**How to complete this task**
Lines from the beginning of the data through the line containing "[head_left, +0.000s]" are to be copied exactly, with no other line included.
Extracted material below:
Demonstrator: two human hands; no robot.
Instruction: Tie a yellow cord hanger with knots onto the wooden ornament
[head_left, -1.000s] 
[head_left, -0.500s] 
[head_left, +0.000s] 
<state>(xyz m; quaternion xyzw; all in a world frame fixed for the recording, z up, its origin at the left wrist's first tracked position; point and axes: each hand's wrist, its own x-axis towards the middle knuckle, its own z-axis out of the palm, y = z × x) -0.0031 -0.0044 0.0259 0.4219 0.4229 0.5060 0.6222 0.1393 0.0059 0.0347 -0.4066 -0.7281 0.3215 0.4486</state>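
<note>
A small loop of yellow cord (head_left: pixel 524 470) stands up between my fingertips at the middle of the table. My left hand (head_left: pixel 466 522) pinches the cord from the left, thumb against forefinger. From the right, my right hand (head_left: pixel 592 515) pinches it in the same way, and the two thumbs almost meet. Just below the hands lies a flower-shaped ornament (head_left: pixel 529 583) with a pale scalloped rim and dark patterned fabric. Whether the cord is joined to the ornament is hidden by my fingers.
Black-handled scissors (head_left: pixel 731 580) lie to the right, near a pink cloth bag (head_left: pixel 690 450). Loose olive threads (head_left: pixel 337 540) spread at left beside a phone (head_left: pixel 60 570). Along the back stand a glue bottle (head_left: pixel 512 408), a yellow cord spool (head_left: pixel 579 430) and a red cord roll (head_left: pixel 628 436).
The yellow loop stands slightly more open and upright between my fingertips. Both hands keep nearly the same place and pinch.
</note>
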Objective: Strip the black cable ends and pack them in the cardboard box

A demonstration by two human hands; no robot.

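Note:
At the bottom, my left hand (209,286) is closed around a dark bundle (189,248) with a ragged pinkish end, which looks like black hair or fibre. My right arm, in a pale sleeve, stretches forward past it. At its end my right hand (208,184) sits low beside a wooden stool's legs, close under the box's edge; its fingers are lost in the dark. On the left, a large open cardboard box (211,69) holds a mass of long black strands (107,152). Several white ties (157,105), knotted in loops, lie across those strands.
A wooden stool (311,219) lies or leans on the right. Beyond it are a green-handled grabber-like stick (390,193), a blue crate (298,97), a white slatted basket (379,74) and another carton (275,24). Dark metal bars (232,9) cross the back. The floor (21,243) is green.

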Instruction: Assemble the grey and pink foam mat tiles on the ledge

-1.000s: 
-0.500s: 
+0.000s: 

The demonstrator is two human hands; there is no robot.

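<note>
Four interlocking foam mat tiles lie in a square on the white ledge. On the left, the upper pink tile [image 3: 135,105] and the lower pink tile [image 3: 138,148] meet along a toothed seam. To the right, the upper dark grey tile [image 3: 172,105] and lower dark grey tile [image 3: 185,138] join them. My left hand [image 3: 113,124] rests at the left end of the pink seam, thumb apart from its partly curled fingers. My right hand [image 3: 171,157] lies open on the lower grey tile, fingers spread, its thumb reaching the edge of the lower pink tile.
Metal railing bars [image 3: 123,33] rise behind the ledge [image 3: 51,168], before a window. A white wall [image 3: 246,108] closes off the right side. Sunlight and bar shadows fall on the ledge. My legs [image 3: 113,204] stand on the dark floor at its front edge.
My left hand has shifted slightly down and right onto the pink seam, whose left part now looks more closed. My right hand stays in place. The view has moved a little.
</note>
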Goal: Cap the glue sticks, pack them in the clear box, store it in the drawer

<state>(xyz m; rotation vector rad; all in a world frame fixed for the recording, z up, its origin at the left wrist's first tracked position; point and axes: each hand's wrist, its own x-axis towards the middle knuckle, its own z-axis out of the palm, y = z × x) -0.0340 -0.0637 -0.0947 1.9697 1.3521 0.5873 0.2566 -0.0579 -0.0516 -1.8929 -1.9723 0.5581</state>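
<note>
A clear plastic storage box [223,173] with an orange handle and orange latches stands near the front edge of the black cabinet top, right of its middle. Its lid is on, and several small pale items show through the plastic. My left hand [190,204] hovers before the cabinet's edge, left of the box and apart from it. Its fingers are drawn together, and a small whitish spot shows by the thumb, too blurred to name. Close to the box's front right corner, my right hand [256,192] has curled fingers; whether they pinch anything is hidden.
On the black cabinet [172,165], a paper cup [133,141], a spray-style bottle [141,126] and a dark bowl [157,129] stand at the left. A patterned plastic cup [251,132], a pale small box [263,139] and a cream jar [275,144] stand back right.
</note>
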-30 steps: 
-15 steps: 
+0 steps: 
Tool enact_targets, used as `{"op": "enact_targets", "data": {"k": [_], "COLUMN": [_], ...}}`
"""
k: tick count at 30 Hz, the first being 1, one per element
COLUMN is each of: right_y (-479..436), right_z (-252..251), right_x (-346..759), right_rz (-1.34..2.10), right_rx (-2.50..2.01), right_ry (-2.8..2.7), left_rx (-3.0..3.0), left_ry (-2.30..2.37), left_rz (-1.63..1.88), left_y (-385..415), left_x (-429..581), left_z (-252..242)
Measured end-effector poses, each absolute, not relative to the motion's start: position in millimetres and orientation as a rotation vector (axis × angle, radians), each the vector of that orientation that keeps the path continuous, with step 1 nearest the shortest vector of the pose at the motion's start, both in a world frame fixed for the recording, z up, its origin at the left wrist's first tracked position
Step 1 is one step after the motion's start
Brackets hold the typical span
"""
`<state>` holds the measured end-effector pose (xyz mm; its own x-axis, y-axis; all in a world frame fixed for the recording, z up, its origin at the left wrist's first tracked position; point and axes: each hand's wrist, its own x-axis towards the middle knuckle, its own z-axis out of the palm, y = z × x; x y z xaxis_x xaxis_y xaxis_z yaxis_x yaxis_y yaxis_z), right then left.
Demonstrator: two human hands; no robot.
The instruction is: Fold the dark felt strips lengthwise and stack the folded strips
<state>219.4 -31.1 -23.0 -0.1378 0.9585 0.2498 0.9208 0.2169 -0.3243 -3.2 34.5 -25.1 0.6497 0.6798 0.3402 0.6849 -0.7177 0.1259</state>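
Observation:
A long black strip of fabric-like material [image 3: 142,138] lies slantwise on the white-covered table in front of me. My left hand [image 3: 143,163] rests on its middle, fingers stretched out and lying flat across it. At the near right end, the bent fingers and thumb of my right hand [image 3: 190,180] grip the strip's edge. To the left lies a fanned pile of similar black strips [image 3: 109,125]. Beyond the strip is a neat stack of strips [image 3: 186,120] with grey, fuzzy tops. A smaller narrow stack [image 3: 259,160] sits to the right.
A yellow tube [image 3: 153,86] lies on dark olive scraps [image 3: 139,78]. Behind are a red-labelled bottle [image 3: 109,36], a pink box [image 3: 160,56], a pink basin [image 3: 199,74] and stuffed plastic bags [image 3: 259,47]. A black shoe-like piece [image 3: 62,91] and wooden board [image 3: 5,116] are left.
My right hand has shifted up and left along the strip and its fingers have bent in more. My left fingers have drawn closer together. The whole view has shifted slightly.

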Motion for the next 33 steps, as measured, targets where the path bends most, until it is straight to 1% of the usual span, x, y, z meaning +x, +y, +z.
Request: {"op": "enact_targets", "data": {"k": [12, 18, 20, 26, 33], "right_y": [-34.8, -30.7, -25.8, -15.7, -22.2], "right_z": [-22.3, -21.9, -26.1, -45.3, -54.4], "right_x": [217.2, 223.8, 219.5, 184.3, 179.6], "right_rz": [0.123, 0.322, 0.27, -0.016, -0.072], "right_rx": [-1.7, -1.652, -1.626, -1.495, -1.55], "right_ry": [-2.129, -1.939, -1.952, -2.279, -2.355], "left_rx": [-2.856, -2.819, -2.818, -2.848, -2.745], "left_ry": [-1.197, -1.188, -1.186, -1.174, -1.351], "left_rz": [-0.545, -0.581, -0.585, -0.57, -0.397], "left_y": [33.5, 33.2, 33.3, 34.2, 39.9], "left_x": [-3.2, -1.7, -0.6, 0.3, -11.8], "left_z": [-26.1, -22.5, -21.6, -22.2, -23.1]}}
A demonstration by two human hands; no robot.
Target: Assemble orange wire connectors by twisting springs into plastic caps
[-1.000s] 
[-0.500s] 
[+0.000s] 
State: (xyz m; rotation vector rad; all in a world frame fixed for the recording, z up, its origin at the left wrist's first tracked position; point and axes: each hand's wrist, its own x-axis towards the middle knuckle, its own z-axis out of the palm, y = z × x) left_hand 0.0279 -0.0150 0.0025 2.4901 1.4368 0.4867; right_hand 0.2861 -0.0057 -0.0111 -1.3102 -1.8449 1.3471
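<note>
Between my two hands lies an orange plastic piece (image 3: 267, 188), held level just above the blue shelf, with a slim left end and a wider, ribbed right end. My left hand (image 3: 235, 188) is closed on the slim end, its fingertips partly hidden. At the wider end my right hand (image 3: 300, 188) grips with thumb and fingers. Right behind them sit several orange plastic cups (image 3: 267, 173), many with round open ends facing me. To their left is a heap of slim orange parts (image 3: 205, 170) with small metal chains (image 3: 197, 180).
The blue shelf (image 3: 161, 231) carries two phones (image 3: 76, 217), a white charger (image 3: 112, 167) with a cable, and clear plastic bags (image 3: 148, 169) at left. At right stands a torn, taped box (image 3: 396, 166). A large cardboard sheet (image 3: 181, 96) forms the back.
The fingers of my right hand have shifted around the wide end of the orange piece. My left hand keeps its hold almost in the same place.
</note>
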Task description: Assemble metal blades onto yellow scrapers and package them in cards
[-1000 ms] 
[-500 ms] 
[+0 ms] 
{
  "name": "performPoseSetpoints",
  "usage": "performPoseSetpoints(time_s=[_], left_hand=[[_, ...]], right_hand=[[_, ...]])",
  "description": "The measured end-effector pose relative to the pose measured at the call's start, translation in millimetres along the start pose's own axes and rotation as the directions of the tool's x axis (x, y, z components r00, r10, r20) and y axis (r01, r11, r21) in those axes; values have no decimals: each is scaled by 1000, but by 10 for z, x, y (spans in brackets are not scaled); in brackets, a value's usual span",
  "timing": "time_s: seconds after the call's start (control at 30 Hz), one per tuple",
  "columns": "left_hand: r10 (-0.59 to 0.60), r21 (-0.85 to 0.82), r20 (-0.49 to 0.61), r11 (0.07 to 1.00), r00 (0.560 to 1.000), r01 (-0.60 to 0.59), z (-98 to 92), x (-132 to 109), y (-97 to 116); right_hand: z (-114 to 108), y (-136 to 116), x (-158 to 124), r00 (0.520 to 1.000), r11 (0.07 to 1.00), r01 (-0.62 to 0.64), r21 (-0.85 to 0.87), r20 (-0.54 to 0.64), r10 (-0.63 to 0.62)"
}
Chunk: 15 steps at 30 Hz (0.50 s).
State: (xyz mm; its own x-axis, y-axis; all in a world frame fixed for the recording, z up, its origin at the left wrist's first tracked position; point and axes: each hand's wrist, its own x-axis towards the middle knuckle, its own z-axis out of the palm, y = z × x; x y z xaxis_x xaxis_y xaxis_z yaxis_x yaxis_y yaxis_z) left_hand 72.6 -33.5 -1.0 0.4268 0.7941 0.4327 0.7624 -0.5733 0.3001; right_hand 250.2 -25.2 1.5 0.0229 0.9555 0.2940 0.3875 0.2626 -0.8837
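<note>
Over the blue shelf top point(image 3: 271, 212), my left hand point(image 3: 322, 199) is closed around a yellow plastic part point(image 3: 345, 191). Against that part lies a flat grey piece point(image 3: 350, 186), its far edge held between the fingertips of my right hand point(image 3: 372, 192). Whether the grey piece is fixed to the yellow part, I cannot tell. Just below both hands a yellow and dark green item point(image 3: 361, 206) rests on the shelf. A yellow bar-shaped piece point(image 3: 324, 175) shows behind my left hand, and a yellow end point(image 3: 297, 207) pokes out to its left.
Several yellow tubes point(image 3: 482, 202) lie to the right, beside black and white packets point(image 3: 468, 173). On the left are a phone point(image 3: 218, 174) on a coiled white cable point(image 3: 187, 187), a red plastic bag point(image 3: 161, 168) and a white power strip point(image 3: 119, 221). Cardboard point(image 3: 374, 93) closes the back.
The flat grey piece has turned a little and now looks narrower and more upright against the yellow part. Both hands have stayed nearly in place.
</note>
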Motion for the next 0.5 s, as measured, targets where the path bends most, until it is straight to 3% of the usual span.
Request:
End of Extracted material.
**Task solution**
Demonstrator: two human hands; no robot.
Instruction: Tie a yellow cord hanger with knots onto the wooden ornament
[head_left, -1.000s] 
[head_left, -0.500s] 
[head_left, +0.000s] 

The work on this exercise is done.